Unified Biomolecular Trajectory Generation via Pretrained Variational Bridge¶
Conference: ICLR 2026 arXiv: 2602.07588 Code: None Area: Medical Imaging Keywords: molecular dynamics, trajectory generation, variational bridge matching, pretraining, reinforcement learning fine-tuning
TL;DR¶
PVB (Pretrained Variational Bridge) unifies the training objectives of single-structure pretraining and paired-trajectory fine-tuning via an encoder-decoder architecture combined with augmented bridge matching, enabling cross-domain biomolecular trajectory generation. It further accelerates protein–ligand holo-state exploration through RL fine-tuning based on adjoint matching.
Background & Motivation¶
Background: Molecular dynamics (MD) simulation is a fundamental tool for characterizing molecular behavior, yet its computational cost is prohibitively high, requiring femtosecond-level time steps. Recent deep generative models have begun learning dynamics at coarsened time scales to generate trajectories efficiently.

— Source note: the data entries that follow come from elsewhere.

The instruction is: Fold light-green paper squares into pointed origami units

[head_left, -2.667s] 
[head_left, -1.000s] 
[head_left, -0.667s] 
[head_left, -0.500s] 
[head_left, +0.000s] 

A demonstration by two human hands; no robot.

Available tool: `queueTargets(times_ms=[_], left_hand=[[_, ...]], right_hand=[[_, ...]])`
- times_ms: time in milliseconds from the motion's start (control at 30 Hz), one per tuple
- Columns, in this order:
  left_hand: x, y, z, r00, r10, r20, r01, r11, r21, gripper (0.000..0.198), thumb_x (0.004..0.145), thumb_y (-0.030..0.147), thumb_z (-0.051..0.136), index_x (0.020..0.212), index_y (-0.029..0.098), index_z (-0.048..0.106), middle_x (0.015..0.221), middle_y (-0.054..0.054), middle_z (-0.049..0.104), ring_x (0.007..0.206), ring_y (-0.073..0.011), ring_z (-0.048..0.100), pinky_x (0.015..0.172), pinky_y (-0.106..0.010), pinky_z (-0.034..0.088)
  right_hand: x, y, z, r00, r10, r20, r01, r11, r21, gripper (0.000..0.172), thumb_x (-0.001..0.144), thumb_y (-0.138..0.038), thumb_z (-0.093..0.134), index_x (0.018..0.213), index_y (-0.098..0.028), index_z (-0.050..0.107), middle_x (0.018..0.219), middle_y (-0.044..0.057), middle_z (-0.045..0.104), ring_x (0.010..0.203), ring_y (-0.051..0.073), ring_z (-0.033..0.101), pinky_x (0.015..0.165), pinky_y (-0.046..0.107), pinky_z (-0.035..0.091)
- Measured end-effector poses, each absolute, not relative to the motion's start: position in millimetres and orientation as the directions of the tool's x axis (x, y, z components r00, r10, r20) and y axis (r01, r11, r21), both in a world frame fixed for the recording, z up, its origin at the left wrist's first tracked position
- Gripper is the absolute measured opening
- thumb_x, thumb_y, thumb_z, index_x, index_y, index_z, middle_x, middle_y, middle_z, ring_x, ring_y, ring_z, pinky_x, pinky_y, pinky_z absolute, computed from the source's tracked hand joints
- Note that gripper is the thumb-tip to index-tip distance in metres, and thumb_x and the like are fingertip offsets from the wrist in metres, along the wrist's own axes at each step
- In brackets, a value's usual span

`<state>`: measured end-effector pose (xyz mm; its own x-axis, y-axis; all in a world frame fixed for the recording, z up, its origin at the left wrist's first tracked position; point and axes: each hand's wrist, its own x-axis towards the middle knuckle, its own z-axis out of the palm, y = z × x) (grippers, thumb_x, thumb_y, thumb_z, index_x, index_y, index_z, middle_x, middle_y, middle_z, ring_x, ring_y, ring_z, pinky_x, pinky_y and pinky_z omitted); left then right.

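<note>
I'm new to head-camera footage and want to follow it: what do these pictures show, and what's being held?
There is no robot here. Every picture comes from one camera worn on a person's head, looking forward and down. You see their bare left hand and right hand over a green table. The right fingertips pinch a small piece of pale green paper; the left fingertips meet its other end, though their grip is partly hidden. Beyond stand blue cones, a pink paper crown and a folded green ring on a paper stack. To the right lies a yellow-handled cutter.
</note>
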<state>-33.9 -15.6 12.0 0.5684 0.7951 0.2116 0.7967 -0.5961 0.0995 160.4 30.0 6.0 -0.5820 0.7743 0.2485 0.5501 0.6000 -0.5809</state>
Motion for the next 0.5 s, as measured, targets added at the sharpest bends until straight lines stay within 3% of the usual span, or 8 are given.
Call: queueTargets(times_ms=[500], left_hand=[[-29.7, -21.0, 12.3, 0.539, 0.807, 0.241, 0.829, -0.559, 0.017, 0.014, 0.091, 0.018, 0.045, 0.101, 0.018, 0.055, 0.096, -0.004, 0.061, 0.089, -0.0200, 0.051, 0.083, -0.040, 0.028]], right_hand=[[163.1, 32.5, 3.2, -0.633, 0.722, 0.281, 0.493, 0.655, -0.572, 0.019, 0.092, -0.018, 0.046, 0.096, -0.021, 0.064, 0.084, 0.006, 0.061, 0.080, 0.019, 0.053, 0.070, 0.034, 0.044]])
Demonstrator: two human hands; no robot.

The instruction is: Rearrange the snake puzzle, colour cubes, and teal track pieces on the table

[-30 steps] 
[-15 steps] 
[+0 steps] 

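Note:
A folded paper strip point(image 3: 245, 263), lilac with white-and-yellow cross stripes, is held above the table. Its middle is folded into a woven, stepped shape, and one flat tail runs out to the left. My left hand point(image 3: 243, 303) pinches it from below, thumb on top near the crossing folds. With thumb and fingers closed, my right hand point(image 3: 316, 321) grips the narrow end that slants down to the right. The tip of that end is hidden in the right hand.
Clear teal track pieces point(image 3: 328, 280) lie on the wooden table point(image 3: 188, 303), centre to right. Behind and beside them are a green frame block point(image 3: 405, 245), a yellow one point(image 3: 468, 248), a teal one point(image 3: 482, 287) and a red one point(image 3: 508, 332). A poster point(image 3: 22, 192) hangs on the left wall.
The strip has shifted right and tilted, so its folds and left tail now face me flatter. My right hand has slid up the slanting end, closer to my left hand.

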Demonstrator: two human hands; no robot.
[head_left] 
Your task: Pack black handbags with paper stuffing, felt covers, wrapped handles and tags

Limitations of Prior Work: Existing methods suffer from three key issues: (1) insufficient generalization across molecular systems; (2) limited molecular diversity in trajectory data, preventing full exploitation of structural information; and (3) a predominant focus on single-molecule simulation, with little attention to multi-molecule systems such as protein–ligand complexes.
Key Challenge: The most closely related prior work, UniSim, achieves cross-domain generalization via 3D molecular pretraining; however, a training objective mismatch exists between pretraining (unconditional generation of single structures \(x\)) and fine-tuning (conditional generation of trajectory pairs \((x_t, x_{t+\tau})\)), leading to insufficient transfer of pretrained knowledge.
Goal: (1) How to design a unified training framework in which pretraining and fine-tuning share the same generative objective? (2) How to apply generated trajectories to rapid holo-state exploration in protein–ligand docking?
Key Insight: A latent variable \(\mathbf{Y}_0\) is introduced to model the generative process as a Markov chain \(\mathbf{X}_0 \to \mathbf{Y}_0 \to \mathbf{Y}_1\). A variational encoder maps the initial structure to a noisy latent space, and an augmented bridge matching decoder transports it to the target state.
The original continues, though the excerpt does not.